A chunk of the story involved liberating an ancient tome called the Crossfade Chronicles from a heavily guarded vault within HQ, and once she had it, she unlocked a new spell category that had mesmerizing implications: limited, short-range, time-manipulation spells called Transport Controls. You could pause the action all around you to study it safely; you could rewind the action to give yourself a second shot at something; you could even fast-forward through a challenge if you wanted to let the game engine play your character during that window of time. These spells weren’t cheap to use. Some fantasy games used “mana” or some similar unit of measurement for how much spellcasting mojo you had available. Sparkle Dungeon 5 used old-school iTunes gift cards, which you acquired by robbing record label street teams. And you used a fuckton of them to cast these spells.
We eagerly took on the research project of discovering the power morpheme sequence equivalents of the Transport Controls. Maddy peeled away from the game for a solid two-day coding marathon in which she enhanced her neural net to help with the job. I was the initial Rosetta stone, teaching the neural net the set of spell-to-sequence correlations I currently knew. Then we could feed it the Transport Control spells, and let it churn on finding synthetic equivalents.
At the end of eight weeks, Maddy was a convincing fifth-level character, skilled in the arena of melee data retrieval, sitting on top of a small but valuable cache of MP3s from the days before the Chairman imposed draconian magical DRM upon all expressions of music in the Realm. During that time, the neural net produced jackpots, giving us the Transport Control equivalents we were looking for, as well as some innovative variations to consider.
Maddy went first learning each of these, as the resident master of the synthetics. She was experienced with learning the synthetics without a manual, so to speak, unlike my heavily tutored acquisition of power morphemes that had been charted already by Olivia. Didn’t take long for us to get the hang of these. Outside the game, we didn’t have obvious stacks of iTunes gift cards to spend; we just knew that these spells wore out our voices faster than the other spell categories, and had a “burn in” effect on our psyches during use, so we had to be highly tactical about using them. Hard to say what using them under stress would do to us.

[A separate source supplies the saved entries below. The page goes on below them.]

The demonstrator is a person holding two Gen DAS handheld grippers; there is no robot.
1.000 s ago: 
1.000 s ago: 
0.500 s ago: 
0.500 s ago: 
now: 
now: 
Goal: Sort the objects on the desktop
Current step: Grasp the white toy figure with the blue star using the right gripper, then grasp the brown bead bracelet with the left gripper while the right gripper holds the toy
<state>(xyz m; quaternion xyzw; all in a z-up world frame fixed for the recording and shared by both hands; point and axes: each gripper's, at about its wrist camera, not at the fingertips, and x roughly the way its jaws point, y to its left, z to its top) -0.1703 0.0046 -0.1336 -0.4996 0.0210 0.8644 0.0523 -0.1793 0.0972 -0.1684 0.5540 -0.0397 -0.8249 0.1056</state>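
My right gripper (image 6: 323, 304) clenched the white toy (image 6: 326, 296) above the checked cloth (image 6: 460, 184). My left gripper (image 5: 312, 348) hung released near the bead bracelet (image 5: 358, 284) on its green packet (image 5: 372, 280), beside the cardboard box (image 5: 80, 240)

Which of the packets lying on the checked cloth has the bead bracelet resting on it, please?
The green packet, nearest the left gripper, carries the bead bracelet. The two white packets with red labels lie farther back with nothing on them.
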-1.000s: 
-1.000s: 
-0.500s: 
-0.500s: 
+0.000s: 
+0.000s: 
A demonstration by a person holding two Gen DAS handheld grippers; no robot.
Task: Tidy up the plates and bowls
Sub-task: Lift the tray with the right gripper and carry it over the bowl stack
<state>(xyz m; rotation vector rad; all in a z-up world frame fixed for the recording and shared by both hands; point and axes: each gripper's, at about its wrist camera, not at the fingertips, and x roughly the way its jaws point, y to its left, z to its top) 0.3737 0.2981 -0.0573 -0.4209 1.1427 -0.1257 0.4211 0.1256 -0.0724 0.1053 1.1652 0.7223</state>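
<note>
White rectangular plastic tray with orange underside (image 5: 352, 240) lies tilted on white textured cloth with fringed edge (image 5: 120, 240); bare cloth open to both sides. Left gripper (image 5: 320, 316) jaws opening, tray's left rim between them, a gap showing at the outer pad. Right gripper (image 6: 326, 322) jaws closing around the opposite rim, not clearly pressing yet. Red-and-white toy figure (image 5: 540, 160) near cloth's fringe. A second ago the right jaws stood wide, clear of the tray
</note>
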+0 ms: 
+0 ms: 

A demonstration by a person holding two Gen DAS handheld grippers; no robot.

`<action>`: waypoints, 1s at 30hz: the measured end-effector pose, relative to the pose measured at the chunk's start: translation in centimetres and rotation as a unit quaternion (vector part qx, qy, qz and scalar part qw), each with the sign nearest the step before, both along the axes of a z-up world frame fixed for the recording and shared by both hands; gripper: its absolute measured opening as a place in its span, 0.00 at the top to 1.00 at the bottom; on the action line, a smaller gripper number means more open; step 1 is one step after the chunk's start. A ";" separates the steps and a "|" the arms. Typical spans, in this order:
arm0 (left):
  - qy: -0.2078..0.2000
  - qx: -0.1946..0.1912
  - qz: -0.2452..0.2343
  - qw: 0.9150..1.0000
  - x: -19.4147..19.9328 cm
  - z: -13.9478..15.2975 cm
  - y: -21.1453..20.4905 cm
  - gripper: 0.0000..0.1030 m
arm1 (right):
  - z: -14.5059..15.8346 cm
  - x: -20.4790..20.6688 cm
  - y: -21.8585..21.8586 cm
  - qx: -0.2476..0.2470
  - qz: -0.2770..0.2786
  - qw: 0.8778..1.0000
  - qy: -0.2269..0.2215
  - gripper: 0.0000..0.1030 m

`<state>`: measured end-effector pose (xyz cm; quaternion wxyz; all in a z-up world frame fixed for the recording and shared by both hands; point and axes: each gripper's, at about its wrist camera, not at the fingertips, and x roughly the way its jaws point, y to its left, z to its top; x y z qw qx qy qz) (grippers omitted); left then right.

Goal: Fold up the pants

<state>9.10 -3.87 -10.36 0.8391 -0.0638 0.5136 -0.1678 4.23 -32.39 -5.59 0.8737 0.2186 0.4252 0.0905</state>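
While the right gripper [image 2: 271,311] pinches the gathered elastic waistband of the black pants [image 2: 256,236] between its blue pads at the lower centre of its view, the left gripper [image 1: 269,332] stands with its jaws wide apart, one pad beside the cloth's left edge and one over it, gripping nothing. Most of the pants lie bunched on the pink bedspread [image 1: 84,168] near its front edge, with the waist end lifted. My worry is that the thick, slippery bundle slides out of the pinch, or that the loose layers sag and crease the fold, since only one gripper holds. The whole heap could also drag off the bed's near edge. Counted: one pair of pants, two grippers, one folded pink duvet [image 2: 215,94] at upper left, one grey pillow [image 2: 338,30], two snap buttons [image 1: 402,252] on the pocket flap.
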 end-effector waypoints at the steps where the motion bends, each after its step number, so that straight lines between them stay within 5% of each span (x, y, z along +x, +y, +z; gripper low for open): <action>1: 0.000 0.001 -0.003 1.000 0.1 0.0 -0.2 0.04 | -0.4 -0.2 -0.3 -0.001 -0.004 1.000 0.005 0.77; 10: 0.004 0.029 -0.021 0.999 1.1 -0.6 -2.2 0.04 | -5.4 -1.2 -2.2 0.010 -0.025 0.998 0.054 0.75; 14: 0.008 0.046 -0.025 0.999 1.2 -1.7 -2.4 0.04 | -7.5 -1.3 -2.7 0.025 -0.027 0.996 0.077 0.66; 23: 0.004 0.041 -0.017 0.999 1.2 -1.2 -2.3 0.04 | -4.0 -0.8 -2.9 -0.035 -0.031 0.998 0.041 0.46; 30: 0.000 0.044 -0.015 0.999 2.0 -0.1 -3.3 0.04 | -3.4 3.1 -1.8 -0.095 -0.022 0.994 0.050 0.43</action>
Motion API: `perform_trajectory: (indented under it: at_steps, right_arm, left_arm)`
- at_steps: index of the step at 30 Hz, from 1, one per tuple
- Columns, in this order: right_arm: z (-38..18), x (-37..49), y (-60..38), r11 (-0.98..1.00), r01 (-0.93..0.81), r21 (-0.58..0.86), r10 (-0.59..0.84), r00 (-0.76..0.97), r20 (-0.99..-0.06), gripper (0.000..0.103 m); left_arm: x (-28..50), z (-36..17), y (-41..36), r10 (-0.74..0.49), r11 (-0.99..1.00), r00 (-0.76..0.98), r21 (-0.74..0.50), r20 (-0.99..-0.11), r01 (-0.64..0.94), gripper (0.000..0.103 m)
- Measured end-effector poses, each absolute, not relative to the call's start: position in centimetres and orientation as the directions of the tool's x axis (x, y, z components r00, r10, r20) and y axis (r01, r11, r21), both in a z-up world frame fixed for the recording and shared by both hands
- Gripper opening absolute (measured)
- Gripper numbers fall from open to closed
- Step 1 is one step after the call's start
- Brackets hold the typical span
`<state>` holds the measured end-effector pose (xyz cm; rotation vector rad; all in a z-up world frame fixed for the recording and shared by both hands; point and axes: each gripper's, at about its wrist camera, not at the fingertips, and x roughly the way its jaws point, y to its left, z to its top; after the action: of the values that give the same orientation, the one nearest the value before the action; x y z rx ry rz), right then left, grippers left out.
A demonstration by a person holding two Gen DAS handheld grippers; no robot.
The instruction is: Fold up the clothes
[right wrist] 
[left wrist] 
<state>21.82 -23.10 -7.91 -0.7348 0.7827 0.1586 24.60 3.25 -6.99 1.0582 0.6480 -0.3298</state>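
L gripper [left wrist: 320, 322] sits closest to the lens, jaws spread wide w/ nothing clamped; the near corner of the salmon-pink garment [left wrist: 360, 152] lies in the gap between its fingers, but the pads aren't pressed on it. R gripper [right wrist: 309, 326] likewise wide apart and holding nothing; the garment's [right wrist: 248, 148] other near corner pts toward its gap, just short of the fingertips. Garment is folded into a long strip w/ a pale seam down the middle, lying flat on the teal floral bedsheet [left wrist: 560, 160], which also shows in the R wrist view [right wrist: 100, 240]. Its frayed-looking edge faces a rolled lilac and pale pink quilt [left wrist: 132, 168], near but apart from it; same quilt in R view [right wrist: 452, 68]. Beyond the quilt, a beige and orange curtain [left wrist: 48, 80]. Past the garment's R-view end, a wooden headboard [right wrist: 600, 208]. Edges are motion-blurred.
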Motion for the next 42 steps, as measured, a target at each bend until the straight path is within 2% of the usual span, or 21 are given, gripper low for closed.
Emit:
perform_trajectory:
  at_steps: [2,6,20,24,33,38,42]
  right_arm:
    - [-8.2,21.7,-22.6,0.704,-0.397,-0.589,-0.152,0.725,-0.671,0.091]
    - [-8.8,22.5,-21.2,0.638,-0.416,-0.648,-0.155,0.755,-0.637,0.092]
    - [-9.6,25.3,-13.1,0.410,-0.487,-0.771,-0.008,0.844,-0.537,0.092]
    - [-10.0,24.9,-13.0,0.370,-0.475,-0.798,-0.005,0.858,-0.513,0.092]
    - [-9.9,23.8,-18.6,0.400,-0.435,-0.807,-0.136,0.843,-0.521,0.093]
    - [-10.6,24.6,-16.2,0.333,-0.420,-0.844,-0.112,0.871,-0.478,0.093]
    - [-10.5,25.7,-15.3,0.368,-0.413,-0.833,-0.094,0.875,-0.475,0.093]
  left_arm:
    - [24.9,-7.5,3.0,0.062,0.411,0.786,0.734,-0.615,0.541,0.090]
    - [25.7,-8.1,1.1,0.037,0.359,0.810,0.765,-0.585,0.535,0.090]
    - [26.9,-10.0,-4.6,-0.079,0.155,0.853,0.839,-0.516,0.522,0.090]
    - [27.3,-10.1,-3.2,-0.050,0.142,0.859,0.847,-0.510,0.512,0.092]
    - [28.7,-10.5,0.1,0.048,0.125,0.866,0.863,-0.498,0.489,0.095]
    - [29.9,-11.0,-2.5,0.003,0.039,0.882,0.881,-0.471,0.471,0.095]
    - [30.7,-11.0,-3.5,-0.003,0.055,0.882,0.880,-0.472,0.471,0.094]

Every night I retreated alone to the classroom that I’d claimed as my bedroom, collapsing into my cot with headphones on, listening to an ambient mix to soothe me to sleep. Most nights I closed my eyes and found myself replaying moments from the day’s training sessions. I wasn’t doing this to deepen or cement some aspect of what I’d learned, which might’ve made sense. Instead I was replaying little moments with Maddy, like when she laughed at one of my silly jokes, or when she seemed impressed by some game trick I casually showed her, or when she was genuinely surprised again that I brought her snacks while she was focused on leveling up … and I constantly wondered if she would’ve taken me seriously if her crew was still around, or if she was even truly taking me seriously now.
But that’s where my head was at: completely submerging my feelings for her at all times when we were together, deeply enamored of her when I was alone.